Ça faisait longtemps que l’on ne s’était vus. Entre nous. Pour vous. Malgré ces beaux moments vécus ensemble par
le passé, malgré les livres des Chats Pelés, malgré cette affiche du Bout du toit trônant depuis toujours dans mon salon.
On se croisait dorénavant dans des festivals, des fêtes de l’Huma boueuses, des manifs, des rassemblements
citoyens.
La dernière fois, c’était bien déjà : dans un Bercy quasiment déserté, passé minuit, vous clôturiez une
soirée de concerts organisés et programmés par Louise Attaque…
Mais ça faisait un petit moment que je n’étais pas allé vous voir jouer à domicile. Juste vous…
Banco, nouveau disque, valait bien cela. Car il me toucha comme Le bout du toit il y a déjà
douze ans. Retour à la chanson après les embardées rock parfois brouillonnes de Fragile, ce disque en rouge et noir gâché par quelques morceaux trop ironiques mais sauvé in extremis par
les hollandais de The Ex (sur De Kracht). Oui, je dois vous l’avouer, vous aviez fini par m’ennuyer un petit peu. Ce – il n’y a pas de hasard – depuis l’inégal Qu’est-ce qu’on s'fait
chier ! Alors Banco me ravit par surprise. "Not Dead But Bien Raides", comme vous disiez aux grandes heures du rock alternatif et du premier album, celui dont les échos ne
cessent de résonner encore aujourd’hui, quand Christian troque son piano à bretelles contre sa Fender à six coups.

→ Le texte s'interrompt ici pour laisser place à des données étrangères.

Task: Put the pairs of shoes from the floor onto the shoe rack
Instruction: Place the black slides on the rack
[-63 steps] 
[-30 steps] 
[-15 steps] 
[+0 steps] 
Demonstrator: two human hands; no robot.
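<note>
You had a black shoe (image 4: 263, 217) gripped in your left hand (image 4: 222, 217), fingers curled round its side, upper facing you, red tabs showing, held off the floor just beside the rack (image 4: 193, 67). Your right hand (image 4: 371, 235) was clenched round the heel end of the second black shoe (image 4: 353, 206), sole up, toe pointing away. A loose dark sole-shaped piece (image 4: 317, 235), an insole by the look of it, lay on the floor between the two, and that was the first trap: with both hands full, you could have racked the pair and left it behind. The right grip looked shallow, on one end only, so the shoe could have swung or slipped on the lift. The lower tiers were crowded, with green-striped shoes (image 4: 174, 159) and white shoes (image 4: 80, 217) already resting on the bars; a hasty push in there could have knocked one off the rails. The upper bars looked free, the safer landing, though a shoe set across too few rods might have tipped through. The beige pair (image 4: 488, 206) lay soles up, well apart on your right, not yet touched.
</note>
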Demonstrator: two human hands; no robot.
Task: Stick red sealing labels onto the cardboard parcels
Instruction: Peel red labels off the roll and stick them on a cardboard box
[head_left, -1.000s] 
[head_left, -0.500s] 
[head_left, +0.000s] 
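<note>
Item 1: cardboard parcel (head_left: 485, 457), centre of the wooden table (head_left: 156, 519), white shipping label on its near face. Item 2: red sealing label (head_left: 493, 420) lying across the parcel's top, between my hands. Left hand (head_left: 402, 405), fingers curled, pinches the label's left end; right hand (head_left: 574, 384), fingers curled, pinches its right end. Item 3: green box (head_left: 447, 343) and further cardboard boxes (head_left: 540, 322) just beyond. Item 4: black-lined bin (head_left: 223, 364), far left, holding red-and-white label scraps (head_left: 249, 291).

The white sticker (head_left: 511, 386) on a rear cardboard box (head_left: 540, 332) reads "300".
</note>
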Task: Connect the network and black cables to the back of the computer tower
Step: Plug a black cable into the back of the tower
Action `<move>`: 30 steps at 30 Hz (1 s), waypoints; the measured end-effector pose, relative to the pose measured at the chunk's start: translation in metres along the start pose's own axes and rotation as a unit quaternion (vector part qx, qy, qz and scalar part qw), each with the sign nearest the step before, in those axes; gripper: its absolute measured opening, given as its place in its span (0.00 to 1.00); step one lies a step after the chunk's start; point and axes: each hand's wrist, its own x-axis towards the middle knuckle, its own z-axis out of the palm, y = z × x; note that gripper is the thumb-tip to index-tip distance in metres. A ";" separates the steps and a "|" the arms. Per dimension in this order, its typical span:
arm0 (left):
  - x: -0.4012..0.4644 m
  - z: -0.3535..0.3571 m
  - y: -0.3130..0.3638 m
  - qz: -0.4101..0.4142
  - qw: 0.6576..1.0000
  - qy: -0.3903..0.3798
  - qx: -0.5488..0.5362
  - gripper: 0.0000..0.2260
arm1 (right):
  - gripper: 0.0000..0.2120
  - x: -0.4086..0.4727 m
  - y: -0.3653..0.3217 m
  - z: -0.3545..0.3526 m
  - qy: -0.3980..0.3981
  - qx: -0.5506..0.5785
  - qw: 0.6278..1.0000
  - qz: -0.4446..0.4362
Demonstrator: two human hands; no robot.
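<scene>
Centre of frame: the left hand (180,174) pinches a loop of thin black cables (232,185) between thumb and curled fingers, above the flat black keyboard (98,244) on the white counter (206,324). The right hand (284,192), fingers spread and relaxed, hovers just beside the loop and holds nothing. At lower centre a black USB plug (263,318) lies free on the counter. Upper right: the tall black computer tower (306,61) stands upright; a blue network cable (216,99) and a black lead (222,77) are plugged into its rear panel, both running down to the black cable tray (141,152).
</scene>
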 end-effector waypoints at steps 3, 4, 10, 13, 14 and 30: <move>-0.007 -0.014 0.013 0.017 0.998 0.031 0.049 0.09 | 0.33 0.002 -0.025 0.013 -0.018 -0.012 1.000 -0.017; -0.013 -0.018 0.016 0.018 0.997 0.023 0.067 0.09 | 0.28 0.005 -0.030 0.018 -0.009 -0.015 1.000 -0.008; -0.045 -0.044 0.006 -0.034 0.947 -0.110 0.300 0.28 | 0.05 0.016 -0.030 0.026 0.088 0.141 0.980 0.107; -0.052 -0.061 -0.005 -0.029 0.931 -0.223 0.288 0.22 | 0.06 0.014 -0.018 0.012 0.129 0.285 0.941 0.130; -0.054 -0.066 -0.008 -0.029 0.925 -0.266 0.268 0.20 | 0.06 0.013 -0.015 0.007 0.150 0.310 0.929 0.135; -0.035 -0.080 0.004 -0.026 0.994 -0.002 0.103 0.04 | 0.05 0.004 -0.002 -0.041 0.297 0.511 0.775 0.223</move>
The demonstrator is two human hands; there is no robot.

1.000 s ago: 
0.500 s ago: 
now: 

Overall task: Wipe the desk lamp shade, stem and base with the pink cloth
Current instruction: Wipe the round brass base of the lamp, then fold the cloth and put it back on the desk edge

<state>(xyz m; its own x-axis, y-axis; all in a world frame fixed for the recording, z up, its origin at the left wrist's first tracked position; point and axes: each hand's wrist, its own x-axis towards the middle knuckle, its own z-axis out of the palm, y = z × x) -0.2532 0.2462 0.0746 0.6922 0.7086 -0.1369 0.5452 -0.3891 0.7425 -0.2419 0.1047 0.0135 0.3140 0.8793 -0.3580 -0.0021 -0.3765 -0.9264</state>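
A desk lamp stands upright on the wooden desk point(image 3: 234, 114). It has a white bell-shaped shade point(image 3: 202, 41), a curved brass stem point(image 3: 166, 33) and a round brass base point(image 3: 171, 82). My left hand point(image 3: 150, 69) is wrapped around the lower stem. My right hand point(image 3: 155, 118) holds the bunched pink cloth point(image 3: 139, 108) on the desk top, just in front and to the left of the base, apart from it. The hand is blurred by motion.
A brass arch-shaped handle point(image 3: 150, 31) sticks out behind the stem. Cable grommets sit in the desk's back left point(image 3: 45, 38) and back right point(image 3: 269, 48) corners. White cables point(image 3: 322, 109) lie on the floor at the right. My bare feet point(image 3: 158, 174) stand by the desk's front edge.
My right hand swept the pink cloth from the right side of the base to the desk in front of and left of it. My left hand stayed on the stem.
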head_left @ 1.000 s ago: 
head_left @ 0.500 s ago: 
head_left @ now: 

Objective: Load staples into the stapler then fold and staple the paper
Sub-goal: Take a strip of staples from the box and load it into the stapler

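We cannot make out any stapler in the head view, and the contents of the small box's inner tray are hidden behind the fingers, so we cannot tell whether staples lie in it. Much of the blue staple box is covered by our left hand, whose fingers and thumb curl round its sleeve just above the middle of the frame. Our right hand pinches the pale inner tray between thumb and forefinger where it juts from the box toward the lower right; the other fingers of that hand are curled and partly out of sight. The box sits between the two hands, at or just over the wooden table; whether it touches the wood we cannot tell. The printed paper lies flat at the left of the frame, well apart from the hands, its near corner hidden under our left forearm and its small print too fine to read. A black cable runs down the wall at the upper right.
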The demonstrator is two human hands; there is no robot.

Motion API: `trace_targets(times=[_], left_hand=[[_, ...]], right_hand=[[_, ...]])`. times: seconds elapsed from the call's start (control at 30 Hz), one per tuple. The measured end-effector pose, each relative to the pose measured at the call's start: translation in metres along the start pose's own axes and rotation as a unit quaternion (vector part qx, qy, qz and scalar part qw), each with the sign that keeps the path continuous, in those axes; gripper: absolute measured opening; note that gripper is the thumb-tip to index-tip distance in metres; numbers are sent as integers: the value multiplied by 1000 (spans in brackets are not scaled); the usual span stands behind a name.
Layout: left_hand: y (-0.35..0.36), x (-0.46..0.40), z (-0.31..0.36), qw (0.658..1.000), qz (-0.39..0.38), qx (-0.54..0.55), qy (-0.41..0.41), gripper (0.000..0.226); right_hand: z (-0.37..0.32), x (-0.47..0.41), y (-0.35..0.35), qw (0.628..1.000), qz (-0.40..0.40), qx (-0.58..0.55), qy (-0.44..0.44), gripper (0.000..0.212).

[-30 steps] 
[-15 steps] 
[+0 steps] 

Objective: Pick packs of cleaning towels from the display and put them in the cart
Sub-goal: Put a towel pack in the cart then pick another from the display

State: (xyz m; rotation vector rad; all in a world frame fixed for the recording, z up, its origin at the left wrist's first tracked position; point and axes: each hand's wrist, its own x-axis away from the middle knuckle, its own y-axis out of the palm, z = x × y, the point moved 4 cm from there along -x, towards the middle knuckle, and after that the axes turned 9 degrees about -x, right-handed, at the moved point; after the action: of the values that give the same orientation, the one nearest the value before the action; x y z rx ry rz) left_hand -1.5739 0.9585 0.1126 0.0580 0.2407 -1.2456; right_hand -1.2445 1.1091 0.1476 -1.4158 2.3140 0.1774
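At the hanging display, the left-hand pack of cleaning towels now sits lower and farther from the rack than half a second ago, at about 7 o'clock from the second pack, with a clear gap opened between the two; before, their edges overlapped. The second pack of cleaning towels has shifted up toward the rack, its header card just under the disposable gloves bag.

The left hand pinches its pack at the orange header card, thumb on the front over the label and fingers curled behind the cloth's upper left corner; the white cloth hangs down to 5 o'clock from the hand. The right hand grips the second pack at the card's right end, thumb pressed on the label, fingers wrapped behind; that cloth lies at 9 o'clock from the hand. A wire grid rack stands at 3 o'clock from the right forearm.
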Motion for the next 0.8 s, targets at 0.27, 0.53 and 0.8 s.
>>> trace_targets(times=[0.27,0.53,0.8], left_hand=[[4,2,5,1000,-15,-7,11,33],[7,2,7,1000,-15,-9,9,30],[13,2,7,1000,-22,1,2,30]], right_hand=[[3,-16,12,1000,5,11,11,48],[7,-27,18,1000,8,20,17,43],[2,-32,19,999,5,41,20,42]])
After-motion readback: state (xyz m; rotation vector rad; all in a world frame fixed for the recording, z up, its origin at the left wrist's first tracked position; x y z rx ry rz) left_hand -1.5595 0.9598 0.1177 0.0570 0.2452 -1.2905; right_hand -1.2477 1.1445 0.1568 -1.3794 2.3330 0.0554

Oui, parce qu’il faudrait casser, une bonne fois pour toutes, cette image des Têtes Raides en groupe de chanson
réaliste. Voire passéiste. Ce n’est pas parce qu’un accordéon est souvent de la partie, parce que Christian se vêt tout de noir toujours, parce qu’il cite Robert Desnos ou Boris Vian que l’on
nage dans ce folklore rance qui nous pue au nez. Vos imitateurs, nombreux et parfois pénibles, ont un peu galvaudé votre image. Vous n’y pouvez rien. C’est bien simple : sur les blogs
consacrés au rock, vous n’existez pas. Il y a comme un malentendu. Mais vous avez toujours été rock dans le fond. Éminemment contemporains, aussi, des injustices agitant la société française.
Pourtant, le rock, il en est qui croient encore que ça ne se chante qu’en anglais et que ça ne se conjugue qu’au son des guitares électriques. Après tout, pourquoi pas. Laissons leur ces
certitudes. Ici, on n’aime pas trop les étiquettes. Et puis pourquoi, finalement, devrait-on ranger votre musique (vos musiques) dans une case dûment répertoriée ?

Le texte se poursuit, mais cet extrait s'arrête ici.